So what is the logic of having the US and NATO play such a prominent role in the anti-Qaeda campaign in Afghanistan, and having the US play such a prominent role in it, in Pakistan? Especially given the political toxicity of the US and its western allies in Muslim societies at the present time… This really does not make any sense to me.
(I found this article, by BBC producer Ben Anderson, who was embedded with the British forces in Afghanistan’s Helmand Province last summer, very informative. The bottom line I took from it was that even 5.5 years into the West’s anti-Taleban campaign inside Afghanistan, its leaders still didn’t have any clue as to how they might succeed, and in the interim were relying only on loosing massive amounts of deadly ordnance into the country and its people.)
But at a broader political level it doesn’t make much sense, either. Unless, I suppose, you were a wily Russian or Chinese strategic planner and you saw the military and power-projection capabilities of the US and its NATO allies being rapidly and very expensively attrited there in the mountains of Afghanistan. But it strikes me that if such planners exist, their joy at seeing NATO and the Taleban slugging at each other there in the mountains would not be unbounded, or endless. Especially because the West’s position in the fight now seems so very, very precarious, bringing us closer to the point where its forces might actually need to be bailed out if the whole world– including of course, those front-line Asian nations– is not to be faced with a massive growth of Taleban/Qaeda-style power.
I have tried to think like a Pentagon planner, too. Pakistan is crucial to the US-led fight against the Taleban– not just because it has its own Talebs and provides a safe haven for the Talebs from Afghanistan, but also because a huge proportion of the military and support materiel the Western forces in Afghanistan rely on is shipped in along the land routes through Pakistan. (75%, according to this November report.)
Alert JWN readers will recall this post I published here December 17, taking note of and commenting on the report the WaPo ran that same day, to the effect that planners in the US military were already starting to call for a hastened shifting of focus and troops from Iraq to Afghanistan.
Bhutto’s killing will probably make such a shift seem even more urgent. However, all the questions I raised in that earlier post about whether simply adding more US troops into support of a pacification campaign in Afghanistan that does not look designed or headed for success– and may indeed be actually unwinnable in the way it is currently being waged– still stand.
I see that a researcher at the usually very sober Congressional Research Service wrote in this recent (PDF) report on the NATO campaign in Afghanistan that
- The mission of the North Atlantic Treaty Organization (NATO) in Afghanistan is seen as a test of the alliance’s political will and military capabilities. The allies are seeking to create a “new” NATO, able to go beyond the European theater and combat new threats such as terrorism and the proliferation of weapons of mass destruction. Afghanistan is NATO’s first “out-of-area” mission beyond Europe…
What the researcher there, Paul Gallis, does not specify is who is doing this “seeing”. Member-states of NATO, obviously; but equally clearly, other states around the world, too, who might not have any particular interest in seeing NATO succeed at developing an “out of area” capability.

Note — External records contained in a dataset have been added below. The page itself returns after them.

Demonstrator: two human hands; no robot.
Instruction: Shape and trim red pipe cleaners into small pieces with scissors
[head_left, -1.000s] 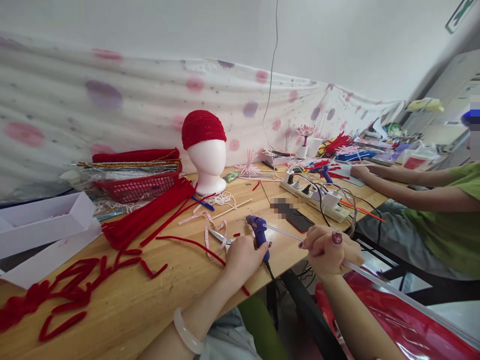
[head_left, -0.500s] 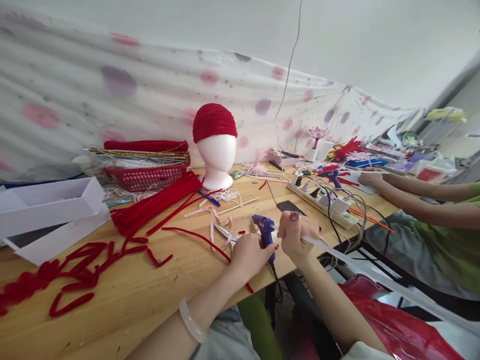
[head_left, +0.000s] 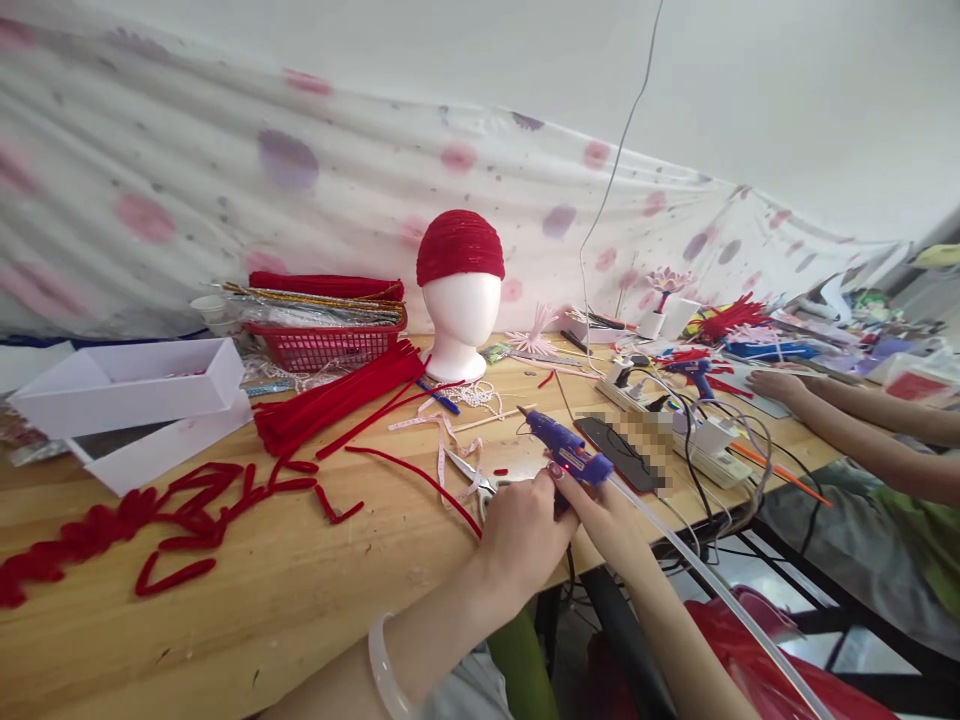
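Observation:
A blue hot glue gun (head_left: 564, 446) is held up over the table's front part, nozzle pointing to the far left. My left hand (head_left: 525, 540), above a pale bracelet, is closed around its handle. My right hand (head_left: 604, 520) grips the handle from the other side, thumb below the gun's body; the handle itself is mostly hidden. A long translucent glue stick (head_left: 705, 568) runs out of the gun's back end toward the lower right. Scissors (head_left: 480, 475) and a pink measuring tape (head_left: 444, 450) lie just left of the gun, near a red fuzzy stem (head_left: 409, 470).
A white mannequin head (head_left: 459, 310) wears a red wrapped cap (head_left: 460, 246). Red stems (head_left: 337, 400) lie before a red basket (head_left: 330, 348). White boxes (head_left: 127, 390) stand left. A phone (head_left: 619, 450) and a power strip (head_left: 705, 450) lie right, near another person's arms (head_left: 847, 405).
My right hand has moved from the glue stick behind the gun onto its handle. The glue gun has risen and turned sideways. The view has swung slightly left.

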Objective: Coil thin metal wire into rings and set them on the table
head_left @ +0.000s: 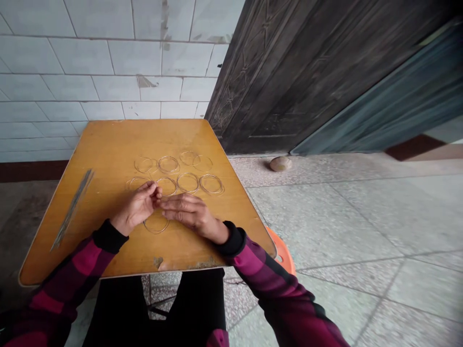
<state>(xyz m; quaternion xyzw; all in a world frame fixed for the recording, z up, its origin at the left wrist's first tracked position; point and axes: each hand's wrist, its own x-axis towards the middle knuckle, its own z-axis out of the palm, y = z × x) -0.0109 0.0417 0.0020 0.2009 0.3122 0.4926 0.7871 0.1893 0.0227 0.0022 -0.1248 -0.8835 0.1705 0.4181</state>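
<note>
My left hand (138,206) is closed over the middle of the table, thumb and fingertips pinched together. From the right, my right hand (190,212) meets it, its fingers pressed together and pointing left. Between and under the two hands hangs a thin wire ring (156,232); only its lower curve shows, and the fingers hide the top where they grip it. Just beyond the hands, several wire rings lie in two rough rows, among them a ring at the right end (211,175) and a back-row ring (169,157). My left hand partly covers the nearest left one.
A bundle of straight grey wires (72,207) lies along the left of the yellow wooden table (119,137). White wall tiles stand behind it. An orange stool (285,258) shows past the right edge. A round stone-like object (280,164) lies by the dark door (267,106).
</note>
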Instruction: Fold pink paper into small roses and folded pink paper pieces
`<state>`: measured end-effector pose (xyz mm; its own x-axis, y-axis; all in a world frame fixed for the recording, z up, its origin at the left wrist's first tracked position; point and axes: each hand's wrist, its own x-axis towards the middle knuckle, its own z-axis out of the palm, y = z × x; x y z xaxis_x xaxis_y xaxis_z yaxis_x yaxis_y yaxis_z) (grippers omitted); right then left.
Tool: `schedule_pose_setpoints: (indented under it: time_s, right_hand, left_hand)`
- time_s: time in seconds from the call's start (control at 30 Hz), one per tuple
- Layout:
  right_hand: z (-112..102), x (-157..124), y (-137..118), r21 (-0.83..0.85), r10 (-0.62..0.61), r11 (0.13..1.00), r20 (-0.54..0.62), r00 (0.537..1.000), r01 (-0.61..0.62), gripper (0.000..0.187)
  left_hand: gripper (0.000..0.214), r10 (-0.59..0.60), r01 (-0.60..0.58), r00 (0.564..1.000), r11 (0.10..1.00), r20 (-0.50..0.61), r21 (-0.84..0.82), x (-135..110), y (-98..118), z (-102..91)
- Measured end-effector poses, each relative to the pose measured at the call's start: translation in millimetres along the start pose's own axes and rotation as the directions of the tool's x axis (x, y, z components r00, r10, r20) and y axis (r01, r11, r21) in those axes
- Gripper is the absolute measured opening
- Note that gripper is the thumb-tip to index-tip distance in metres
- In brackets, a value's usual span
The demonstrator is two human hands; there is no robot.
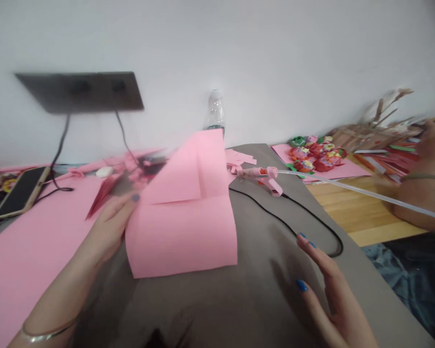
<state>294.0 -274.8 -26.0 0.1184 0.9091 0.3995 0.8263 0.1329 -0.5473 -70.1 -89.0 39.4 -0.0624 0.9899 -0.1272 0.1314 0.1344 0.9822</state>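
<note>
**White wall, grey board, one pink sheet held up**

White wall (pixel 275 48) filled the background, plain and matte, with a dark panel (pixel 79 92) fixed to it and cables hanging from that. Below it we saw a wide grey-brown board (pixel 239 299), dull and smooth, laid across the wooden counter (pixel 348 212). A large flat pink sheet (pixel 29 241) lay beside it on the left.

The folded pink paper (pixel 181 232) was next in size. It was thin and stiff enough to stand tilted up off the board, its lower edge running left to right and an upper flap creased down over its face. Our left hand (pixel 108 227) held it at its left edge, the grip pinched on the paper with the thumb (pixel 132 200) on the near side. Our right hand (pixel 329 290) hovered over the board with its grip spread and flat, holding nothing. The paper lay up and to the left of that hand, well apart, so the left hand was by far the nearer.

Smaller things sat behind:
- a pink glue gun (pixel 271 180) with a long clear stick (pixel 366 193) and a black cord (pixel 311 217)
- a cluster of paper flowers (pixel 315 154)
- a phone (pixel 21 191)
- a clear bottle (pixel 215 111)
</note>
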Motion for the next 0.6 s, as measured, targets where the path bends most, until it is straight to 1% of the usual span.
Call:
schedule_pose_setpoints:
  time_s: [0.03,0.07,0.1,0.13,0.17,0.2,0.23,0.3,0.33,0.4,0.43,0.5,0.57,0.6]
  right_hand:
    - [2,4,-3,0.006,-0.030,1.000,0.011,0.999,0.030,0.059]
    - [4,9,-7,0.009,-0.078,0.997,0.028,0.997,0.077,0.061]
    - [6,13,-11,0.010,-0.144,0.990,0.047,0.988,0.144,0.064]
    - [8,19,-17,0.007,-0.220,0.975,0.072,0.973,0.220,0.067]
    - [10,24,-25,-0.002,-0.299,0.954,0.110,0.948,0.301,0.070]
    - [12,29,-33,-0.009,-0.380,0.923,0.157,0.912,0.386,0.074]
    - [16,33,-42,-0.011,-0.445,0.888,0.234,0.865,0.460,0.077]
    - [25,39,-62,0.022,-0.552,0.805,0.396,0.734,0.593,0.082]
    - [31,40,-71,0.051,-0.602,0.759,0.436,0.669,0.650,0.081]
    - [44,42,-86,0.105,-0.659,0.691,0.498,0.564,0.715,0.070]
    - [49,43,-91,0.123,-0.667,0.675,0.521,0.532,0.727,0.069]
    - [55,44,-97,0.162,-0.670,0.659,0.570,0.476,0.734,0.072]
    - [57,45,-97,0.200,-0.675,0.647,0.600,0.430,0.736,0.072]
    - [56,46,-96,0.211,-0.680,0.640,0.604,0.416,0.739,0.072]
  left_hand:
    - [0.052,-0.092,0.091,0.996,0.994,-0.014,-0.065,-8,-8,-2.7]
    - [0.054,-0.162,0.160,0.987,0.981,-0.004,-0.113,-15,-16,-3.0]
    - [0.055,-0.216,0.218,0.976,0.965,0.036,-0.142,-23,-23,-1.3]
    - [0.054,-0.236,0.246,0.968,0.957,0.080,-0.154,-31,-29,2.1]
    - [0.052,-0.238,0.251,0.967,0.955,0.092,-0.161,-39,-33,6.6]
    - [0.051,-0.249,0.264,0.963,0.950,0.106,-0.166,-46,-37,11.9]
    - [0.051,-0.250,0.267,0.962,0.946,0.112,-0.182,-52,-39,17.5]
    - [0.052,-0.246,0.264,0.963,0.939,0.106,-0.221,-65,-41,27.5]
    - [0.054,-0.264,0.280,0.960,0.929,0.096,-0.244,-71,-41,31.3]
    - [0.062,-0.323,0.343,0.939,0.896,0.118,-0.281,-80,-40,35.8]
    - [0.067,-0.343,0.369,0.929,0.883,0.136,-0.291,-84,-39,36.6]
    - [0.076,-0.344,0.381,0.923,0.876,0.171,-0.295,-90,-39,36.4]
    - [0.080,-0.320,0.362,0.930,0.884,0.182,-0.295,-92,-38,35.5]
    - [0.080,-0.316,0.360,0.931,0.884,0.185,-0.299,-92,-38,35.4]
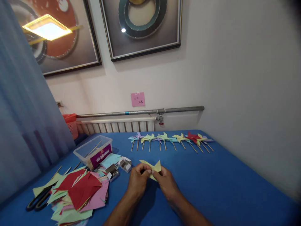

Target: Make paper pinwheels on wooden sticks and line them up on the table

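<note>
Both my hands meet over the blue table (pixel 223 185), pinching a folded yellow paper piece (pixel 152 166). My left hand (pixel 138 182) grips its left side with closed fingers. My right hand (pixel 166 183) pinches its right side, fingers pressed together. The paper's pointed flaps stick up above my fingertips. A row of several finished paper pinwheels on wooden sticks (pixel 171 139) lies further back on the table.
A heap of coloured paper squares (pixel 77 191) lies at the left, with black scissors (pixel 39 201) beside it. A clear plastic box with sticks (pixel 93 151) and two small open boxes (pixel 118 168) sit behind the heap. Radiator and pipe (pixel 141 111) run along the wall.
</note>
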### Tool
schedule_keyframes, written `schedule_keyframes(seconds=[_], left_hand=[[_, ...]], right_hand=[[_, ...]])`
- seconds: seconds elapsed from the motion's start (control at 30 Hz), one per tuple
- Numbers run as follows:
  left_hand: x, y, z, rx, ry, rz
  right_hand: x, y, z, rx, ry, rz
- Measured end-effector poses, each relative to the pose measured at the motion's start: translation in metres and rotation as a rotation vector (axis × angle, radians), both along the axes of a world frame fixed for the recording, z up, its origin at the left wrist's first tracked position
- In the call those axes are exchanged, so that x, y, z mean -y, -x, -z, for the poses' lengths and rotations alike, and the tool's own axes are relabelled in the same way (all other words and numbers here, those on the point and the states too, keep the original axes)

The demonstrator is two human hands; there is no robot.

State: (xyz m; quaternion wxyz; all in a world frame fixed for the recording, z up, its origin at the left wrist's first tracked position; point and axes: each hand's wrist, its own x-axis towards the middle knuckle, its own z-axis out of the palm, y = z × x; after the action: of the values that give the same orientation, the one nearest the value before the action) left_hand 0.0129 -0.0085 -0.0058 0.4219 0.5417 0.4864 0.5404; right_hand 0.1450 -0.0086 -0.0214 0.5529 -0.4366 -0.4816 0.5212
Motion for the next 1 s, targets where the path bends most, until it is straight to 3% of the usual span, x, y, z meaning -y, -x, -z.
schedule_keyframes(seconds=[0.33, 0.8, 1.0], left_hand=[[0.0030, 0.0005, 0.0003, -0.117, -0.066, 0.014], [-0.0010, 0.0060, -0.0002, -0.160, -0.019, 0.080], [-0.0041, 0.0070, 0.0030, -0.137, -0.019, 0.097]], right_hand=[[-0.0062, -0.0013, 0.0014, 0.222, -0.006, 0.028], [-0.0028, -0.0022, -0.0015, 0.336, -0.025, 0.076], [-0.0044, -0.0025, 0.0007, 0.288, -0.036, 0.043]])
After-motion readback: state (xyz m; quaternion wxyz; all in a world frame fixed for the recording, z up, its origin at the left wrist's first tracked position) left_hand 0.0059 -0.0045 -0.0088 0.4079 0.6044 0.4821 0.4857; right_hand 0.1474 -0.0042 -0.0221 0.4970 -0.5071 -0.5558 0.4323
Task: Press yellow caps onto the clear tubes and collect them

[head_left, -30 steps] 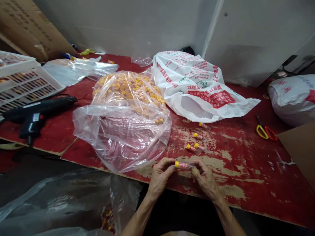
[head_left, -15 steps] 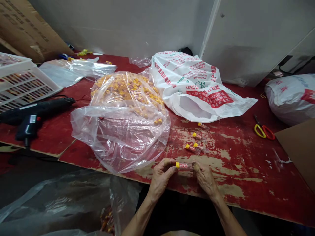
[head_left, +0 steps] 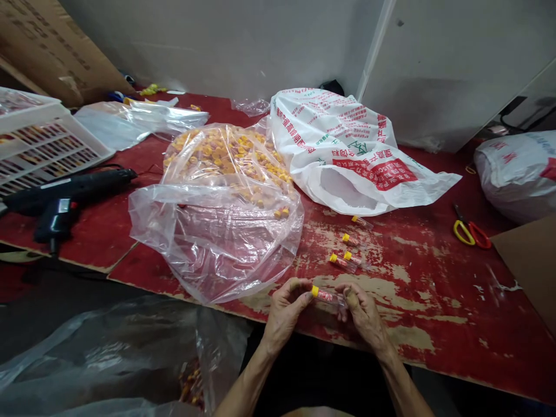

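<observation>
While we pinch a small yellow-capped tube (head_left: pixel 325 295) by its cap end between the thumb and fingers of our left hand (head_left: pixel 284 310), our right hand (head_left: pixel 364 315) is at its clear end with the fingers bent; we cannot tell whether they grip it. We have the tube just over the near edge of the worktop (head_left: pixel 434 249), whose red surface is worn through in patches. Just beyond our hands we see four loose tubes (head_left: pixel 343 263) lying on it, their yellow caps pointing leftward. To their left we have an open clear plastic bag (head_left: pixel 208 226), heaped with yellow-capped pieces (head_left: pixel 234 150) toward the back. Beside it, behind the loose tubes, we find a white printed sack (head_left: pixel 347 139) lying with its mouth toward us. Farther right we see scissors (head_left: pixel 471 233) with one yellow and one red handle, near a second sack (head_left: pixel 516 174). On our far left, a black pistol-shaped tool (head_left: pixel 69 188) lies in front of a slatted white basket (head_left: pixel 61 104).
</observation>
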Demonstrator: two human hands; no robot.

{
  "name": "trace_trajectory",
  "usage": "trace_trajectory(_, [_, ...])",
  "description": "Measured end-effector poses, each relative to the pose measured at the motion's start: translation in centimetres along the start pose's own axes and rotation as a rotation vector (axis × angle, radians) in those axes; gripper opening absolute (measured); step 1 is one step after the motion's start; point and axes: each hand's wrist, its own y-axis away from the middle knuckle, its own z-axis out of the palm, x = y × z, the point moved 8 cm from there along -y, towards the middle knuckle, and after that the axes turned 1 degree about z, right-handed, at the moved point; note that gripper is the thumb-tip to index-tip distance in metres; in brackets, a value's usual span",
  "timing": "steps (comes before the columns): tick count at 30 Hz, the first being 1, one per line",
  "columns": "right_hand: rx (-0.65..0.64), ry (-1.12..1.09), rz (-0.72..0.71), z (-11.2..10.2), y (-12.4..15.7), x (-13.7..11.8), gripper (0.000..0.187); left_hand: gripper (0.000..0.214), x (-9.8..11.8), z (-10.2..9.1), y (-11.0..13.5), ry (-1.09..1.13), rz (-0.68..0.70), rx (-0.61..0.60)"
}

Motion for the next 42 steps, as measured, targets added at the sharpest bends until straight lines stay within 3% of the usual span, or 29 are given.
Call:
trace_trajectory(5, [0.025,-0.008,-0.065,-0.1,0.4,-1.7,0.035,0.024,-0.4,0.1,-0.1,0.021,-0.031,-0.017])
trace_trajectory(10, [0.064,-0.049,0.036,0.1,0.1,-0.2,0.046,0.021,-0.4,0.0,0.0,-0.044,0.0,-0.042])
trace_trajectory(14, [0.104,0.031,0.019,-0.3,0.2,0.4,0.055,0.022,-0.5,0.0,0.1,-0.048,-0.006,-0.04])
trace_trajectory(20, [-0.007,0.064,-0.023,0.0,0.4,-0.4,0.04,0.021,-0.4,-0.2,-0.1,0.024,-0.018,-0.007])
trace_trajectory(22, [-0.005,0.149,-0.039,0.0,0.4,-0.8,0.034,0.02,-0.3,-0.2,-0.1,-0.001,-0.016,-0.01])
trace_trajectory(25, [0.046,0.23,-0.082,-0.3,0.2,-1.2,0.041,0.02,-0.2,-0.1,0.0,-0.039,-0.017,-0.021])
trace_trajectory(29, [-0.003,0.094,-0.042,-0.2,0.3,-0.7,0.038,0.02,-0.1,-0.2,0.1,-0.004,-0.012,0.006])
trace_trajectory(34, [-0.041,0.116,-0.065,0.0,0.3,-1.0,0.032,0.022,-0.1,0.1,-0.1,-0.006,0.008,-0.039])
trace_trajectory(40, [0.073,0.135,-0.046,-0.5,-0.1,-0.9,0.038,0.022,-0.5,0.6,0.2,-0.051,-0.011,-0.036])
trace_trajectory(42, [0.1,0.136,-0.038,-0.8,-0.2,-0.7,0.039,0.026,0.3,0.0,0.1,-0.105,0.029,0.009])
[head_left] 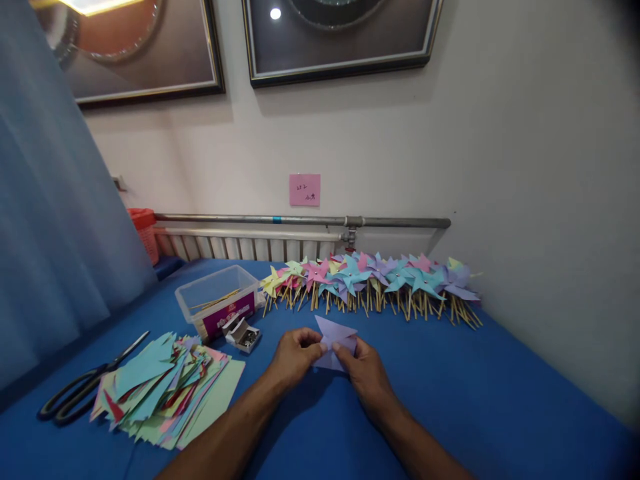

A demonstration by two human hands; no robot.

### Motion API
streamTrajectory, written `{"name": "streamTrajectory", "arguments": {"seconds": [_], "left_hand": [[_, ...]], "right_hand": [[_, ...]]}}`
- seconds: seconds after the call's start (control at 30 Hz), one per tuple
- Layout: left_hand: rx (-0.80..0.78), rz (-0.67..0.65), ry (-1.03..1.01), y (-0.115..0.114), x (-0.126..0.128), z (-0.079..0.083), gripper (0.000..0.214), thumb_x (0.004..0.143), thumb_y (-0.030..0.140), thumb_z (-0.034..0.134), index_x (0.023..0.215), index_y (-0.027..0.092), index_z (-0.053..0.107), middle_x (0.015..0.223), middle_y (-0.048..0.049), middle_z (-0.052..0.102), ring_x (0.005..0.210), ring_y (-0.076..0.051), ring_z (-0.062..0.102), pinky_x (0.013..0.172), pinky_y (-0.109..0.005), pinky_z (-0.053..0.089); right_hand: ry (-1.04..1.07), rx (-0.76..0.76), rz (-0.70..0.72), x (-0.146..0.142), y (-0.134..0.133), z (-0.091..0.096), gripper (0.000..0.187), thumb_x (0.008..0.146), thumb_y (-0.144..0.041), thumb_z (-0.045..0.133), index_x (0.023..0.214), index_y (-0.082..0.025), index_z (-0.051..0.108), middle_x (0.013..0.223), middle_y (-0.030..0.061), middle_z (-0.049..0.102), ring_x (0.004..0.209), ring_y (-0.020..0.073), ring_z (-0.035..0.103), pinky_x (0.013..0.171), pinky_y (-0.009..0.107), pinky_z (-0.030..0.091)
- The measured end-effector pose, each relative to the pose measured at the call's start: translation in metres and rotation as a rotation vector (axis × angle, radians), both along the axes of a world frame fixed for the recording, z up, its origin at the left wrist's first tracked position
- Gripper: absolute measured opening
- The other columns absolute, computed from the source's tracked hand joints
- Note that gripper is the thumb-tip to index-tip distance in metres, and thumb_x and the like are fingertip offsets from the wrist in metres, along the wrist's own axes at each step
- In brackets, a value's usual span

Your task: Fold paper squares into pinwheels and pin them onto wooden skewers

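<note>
Between my two hands is a purple paper pinwheel (336, 329), partly folded, with its pointed corners sticking out at the top. My left hand (296, 357) pinches its left side, the thumb pressed near the centre. From the right, my right hand (367, 377) grips the other side, its thumb also close to the middle. The fingers behind the paper are hidden. Just left of my left hand lies a small open box of metal pins (249, 339) on the blue table cover (450, 393).
Finished pinwheels (353, 273) on sticks lie in a row along the back. At left stand a clear plastic tub (220, 303) with thin sticks, a pile of cut coloured paper (165, 387) and black-handled scissors (90, 383). Behind runs a pipe (250, 219) along the wall.
</note>
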State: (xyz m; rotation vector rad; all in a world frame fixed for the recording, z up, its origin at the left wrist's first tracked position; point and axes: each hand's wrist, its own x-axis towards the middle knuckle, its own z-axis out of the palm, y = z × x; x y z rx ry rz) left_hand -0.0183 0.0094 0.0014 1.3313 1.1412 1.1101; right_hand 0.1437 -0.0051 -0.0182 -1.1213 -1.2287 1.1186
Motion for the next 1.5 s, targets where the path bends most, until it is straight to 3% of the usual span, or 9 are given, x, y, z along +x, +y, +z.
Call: {"name": "streamTrajectory", "arguments": {"seconds": [0.4,0.87,1.5], "left_hand": [[-0.102,-0.035,-0.092,-0.002,0.001,0.004,0.026,0.058,0.036,0.074,0.067,0.014,0.063,0.050,0.0047,0.052,0.047,-0.008,0.040,0.050,-0.023,0.028],[-0.259,0.028,-0.254,-0.010,0.004,0.015,0.030,0.045,0.028,0.079,0.064,0.014,0.060,0.052,0.0023,0.058,0.047,-0.009,0.047,0.050,-0.023,0.033],[-0.201,0.046,-0.218,-0.008,0.009,0.003,0.026,0.050,0.028,0.074,0.059,0.018,0.051,0.048,0.0055,0.052,0.043,-0.007,0.041,0.046,-0.022,0.029]], "right_hand": [[-0.032,0.007,0.019,-0.004,-0.007,0.010,0.034,0.075,-0.046,0.069,0.092,-0.017,0.071,0.072,0.0023,0.071,0.063,0.0192,0.060,0.057,0.028,0.048],[-0.068,0.013,0.030,-0.006,-0.007,0.004,0.033,0.074,-0.046,0.069,0.087,-0.016,0.071,0.070,0.0027,0.070,0.062,0.0183,0.059,0.057,0.027,0.047],[0.032,-0.056,0.044,-0.010,-0.007,0.000,0.046,0.068,-0.055,0.076,0.092,-0.016,0.070,0.075,0.0039,0.074,0.065,0.0212,0.065,0.060,0.030,0.051]]}}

Actually, the more I think about it, the more I think there are some interesting geostrategic parallels between the situations in Iraq and Afghanistan.
In both, you have the US leading an intentionally non-UN “coalition of the willing” (COTW) that is fighting a non-winning pacification campaign in the middle of a country marked by huge political complexity, very high levels of violence, and state bodies that are not able to deliver any services at all to the vast majority of the country’s national territory.
In both countries, too, you have the leaders of other nearby countries sitting by, watching with some degree of satisfaction as the US-led COTW grinds itself deeper and deeper into the quagmire– but these countries also don’t want the US’s most determined opponents in either country to win, either… So there is some careful calibrating that these neighbors need to do. Above all, they don’t want to make it impossible for the US to “ask” them to come to its aid if the present COTW’s situation should start to fall apart very rapidly– which it might, in either Iraq, or Afghanistan.
In Iraq, the main neighbors sitting in this position are Iran (and Syria.) But in Afghanistan, it seems to me the geostrategic stakes are even higher, since China and Russia are both among the neighbors who are currently sitting there in “watchful waiting” mode…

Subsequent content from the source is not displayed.